Para siswa di kelas melihat ke luar jendela satu demi satu saat mendengar teriakan Rangga, dan siswa yang berada di koridor berhenti untuk melihat keseruan ini. Menurut mereka, akan terjadi hal yang menarik antara Ezra dan Rangga, dua pangeran sekolah.
Semua mata fokus memandang mereka bertiga.
Apa mereka akan berkelahi kali ini? Untuk memperebutkan gadis yang sama, Luna? batin mereka bertanya-tanya.
Ezra tersenyum dengan ramah pada Rangga.
"Aku meminta bantuan Luna untuk membantuku dalam menyiapkan pesta seni sekolah nanti. Kenapa?" katanya kepada Rangga.
Luna? Cuih.
Bagi Rangga, Ezra menyebut nama Luna dengan penuh kasih sayang.
Tanpa menjawab kata-kata Ezra, Rangga mengalihkan pandangannya ke Luna dan bergegas berjalan ke arah gadis itu.
Saat sudah sampai di depannya, Rangga menunduk dan berbisik di telinga Luna, "Benarkah…?"

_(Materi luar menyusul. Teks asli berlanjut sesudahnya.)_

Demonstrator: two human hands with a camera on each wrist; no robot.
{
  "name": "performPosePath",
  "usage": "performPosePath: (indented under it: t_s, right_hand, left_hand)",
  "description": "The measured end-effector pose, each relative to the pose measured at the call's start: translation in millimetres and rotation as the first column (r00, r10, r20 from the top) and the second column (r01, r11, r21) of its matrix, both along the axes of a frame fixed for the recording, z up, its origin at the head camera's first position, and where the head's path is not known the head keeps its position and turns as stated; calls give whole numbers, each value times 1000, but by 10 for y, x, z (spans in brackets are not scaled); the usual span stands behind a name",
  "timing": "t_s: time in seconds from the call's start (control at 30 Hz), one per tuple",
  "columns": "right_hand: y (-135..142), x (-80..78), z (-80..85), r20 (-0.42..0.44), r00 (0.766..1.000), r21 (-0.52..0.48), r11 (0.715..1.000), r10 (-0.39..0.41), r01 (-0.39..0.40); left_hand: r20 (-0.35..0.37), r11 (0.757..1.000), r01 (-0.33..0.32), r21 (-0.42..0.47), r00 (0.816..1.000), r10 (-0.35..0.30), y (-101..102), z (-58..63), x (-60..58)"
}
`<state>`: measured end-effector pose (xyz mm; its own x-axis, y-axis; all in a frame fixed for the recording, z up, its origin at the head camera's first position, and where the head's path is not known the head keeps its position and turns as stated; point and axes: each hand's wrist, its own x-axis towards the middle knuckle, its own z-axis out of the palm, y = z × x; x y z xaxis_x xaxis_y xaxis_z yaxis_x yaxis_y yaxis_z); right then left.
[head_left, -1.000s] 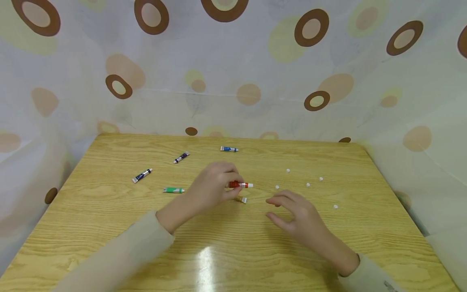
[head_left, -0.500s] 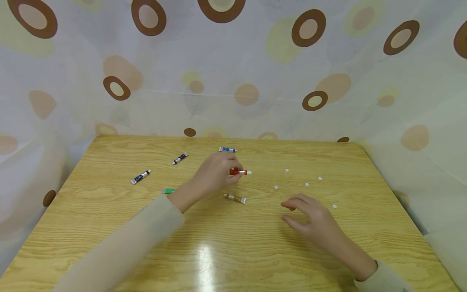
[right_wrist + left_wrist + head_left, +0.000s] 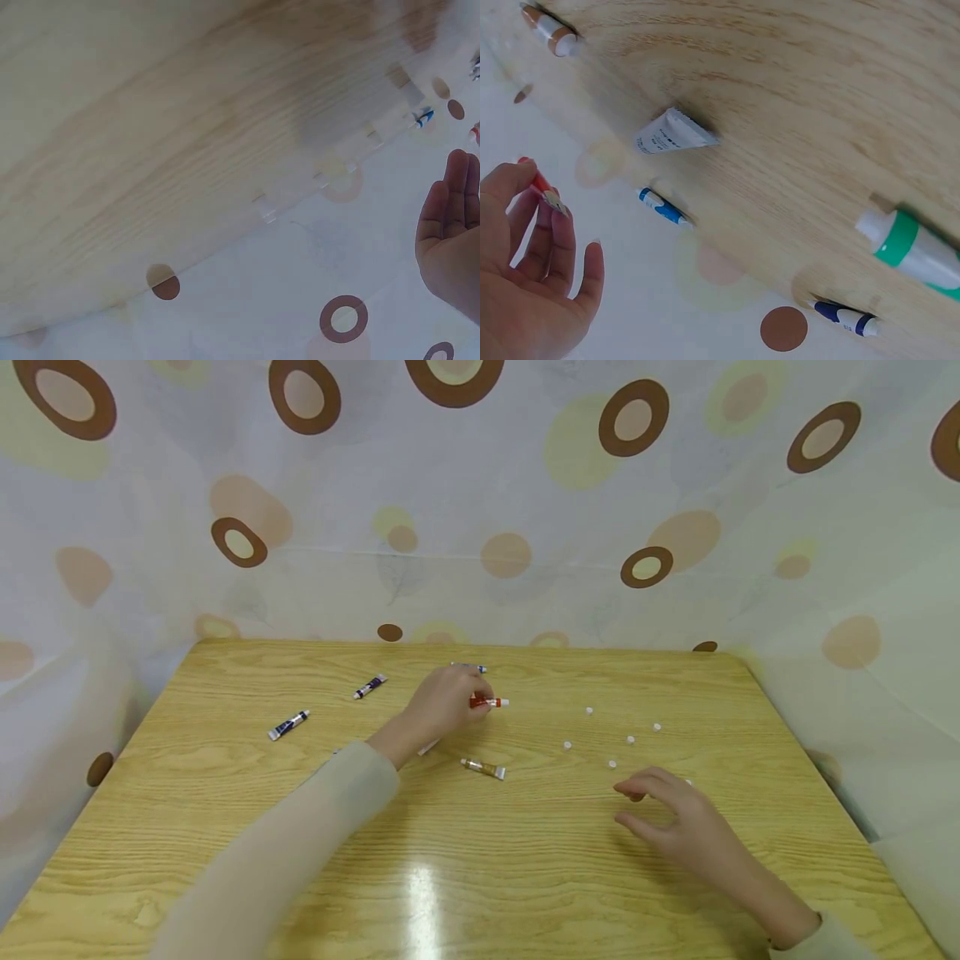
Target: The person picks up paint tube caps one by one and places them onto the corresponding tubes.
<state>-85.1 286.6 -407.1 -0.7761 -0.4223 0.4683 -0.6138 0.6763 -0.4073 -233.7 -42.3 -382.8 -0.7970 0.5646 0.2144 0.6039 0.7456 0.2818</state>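
My left hand pinches a small red paint tube between thumb and fingers, its white end pointing right. Behind that hand lies a blue paint tube, partly covered. A gold-brown tube rests nearer to me. Under the left wrist a pale tube end shows, seen in the left wrist view as a whitish tube. My right hand is over the table at the right, holding nothing, thumb and fingers apart and loosely bent. Just beyond its fingertips lies a small white cap.
Several more white caps are scattered right of centre. A dark blue tube and a purple tube lie at the left. The sleeve hides the green tube in the head view. A patterned curtain stands behind the wooden table.
My left hand has moved away from me with the red tube, uncovering the gold-brown tube. The right hand has drawn back to the right, and a white cap now shows near its fingertips.
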Motion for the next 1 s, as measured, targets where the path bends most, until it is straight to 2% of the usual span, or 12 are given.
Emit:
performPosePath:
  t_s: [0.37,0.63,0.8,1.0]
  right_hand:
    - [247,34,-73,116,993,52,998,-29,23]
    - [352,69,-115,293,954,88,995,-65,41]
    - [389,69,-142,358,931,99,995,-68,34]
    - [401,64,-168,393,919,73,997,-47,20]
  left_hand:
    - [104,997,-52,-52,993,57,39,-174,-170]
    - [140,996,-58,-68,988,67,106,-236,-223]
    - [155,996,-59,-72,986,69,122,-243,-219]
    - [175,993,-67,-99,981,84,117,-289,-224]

"Oh, oh. Lihat itu!" kerumunan itu mulai ramai. Mereka berpikir jika Rangga mencium Luna. Padahal, pemuda itu hanya berbisik di telinganya.
Mereka yang melihatnya dari belakang memang berpikir, jika dengan posisi tubuh mereka yang berdekatan dan Rangga yang mendudukkan kepala, mereka berdua terlihat seperti seorang yang sedang berciuman.
Seseorang, mengambil ponselnya dan memotret mereka diam-diam dengan posisi itu.
Dia langsung mengirimkan foto itu kepada seseorang, orang itu adalah Anya.
Sedangkan, Luna langsung memundurkan tubuhnya dan mengelap telinganya dengan tangan. Dia lalu memandang dengan kesal Rangga dan bertanya, "Apa maumu?"
Kenapa dia seperti ini, sih? batinnya.
Melihat Luna yang terasa risi padanya, Rangga menjilat bibirnya dan tersenyum dengan licik.
Pemuda itu menoleh ke arah Ezra dan berkata, "Kak, Ezra. Aku ingat terakhir kali kau pernah memintaku untuk berpartisipasi dalam pesta seni sekolah, benar?""
"Ya" ujar Ezra dan dia melanjutkan, "tetapi kau menolak."
Rangga menjentikkan jarinya dan bertanya padanya, "Apa itu masih berlaku sekarang?"
Ezra mengerutkan alisnya. "Kalau kau bertanya padaku sekarang, itu sudah tidak berlaku karena sudah penuh dan tidak ada cukup waktu lagi untukmu tampil."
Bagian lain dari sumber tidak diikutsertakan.